The last of Bhaskara's strength drained from him. He collapsed from his hands and knees, letting the weight of the shadow force him against the rough brick of the building. It pressed into his face, rough but somehow comforting.
Itzal cradled his cheek, running a thumb over it before viciously digging into his flesh with a talon-sharp thumbnail, sending blood spilling onto the rooftop. He chuckled. “Heh. Even the strongest fall in the end. But I'll be gentle. I'll leave some spark of you alive, so that you can watch every man, woman, and child you come across be torn limb from limb.”
The transition was smooth. Beginning at his thumb, Itzal turned to pure shade and slipped into the gash in Bhaskara's cheek. In short order, he was gone, having absorbed fully into the exorcist. The shade upon Bhaskara's body followed, leaving him laying there.
The dark ran through him, corrupting him, twisting and tainting and turning him inside out until his mind was like shards of glass tread through by a crowd, fragmented and scattered. And in each tiny bit of him, the darkness took root, spreading through his body, mind and soul. Images of bloodshed poured into him, turning into much more than mere pictures. Impulses, urges, wants and needs and desires for murder and suffering beyond even his already darkened ability to comprehend. The fight was short.
You are mine. The voice echoed through him. But his own voice answered.
“No.” Like a vice suddenly swung to close, he tensed, shuttering down his body just as the darkness erupted in an attempt to escape. He pushed himself onto his elbows, a shivering, manic laugh falling from his mouth.
What have you done, Bhaskara?! What foolhardiness is this?! He could feel Itzal's panic, his frenzied attempts to escape.
“Do you know the reason I only performed nine hundred and ninety-nine exorcisms? It's not because I lacked the strength for the thousandth. I just wanted it to be the pinnacle, the greatest feat of my life. I am the thousandth, and you are my prey this time!”
He opened a chink, a tiny opening. Itzal sprang at it, pouring out of him, darkness dripping from his blackened skin. He tried to crawl away, but Bhaskara grabbed at him, slipping his hands around the slippery throat. “Oh, no you don't!”

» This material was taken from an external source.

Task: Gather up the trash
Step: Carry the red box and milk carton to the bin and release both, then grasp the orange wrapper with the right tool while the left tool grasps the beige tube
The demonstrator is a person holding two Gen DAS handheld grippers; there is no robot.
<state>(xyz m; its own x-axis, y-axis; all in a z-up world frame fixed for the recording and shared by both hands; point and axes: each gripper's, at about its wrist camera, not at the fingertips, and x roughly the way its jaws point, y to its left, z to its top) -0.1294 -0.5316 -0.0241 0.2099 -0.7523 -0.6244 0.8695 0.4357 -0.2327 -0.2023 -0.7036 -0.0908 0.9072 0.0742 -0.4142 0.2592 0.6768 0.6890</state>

Bhaskara opened himself, pulling his foe into him, the same strength that lent him the ability to save nearly a thousand people now giving him to power to absorb, to consume Itzal. With a strangled cry, the demon was sucked back in, trapped.
Foolish Baskie! All you've done is delay the inevitable! I will dominate you and consume your mind regardless. Trapping me inside yourself is only giving me what I want!
“No.” Muscles stiff, Bhaskara turned toward the edge of the roof. He tottered, unsteady and stumbling, toward open air. “This is the end, Itzal. For both of us.”
Stop! Let's talk!
“No!” Bhaskara broke into a sprint, running toward the edge, toward death and victory. “Like you said! No more talk!”
He flung himself off the building, spinning and twirling in ecstasy, his victory filling him. The world blurred as he fell, lights reappearing as he passed, twinkling and turning the city into a mad whirlwind of light and dark, light and dark. Faces at windows flashed by, brick turned to stone to concrete and finally, the concrete he smashed into.
Pain was instantaneous, but swiftly ended. He sucked in one last blood-laden breath, then, the world bright and beautiful around him, he died, the shade within dying alongside him.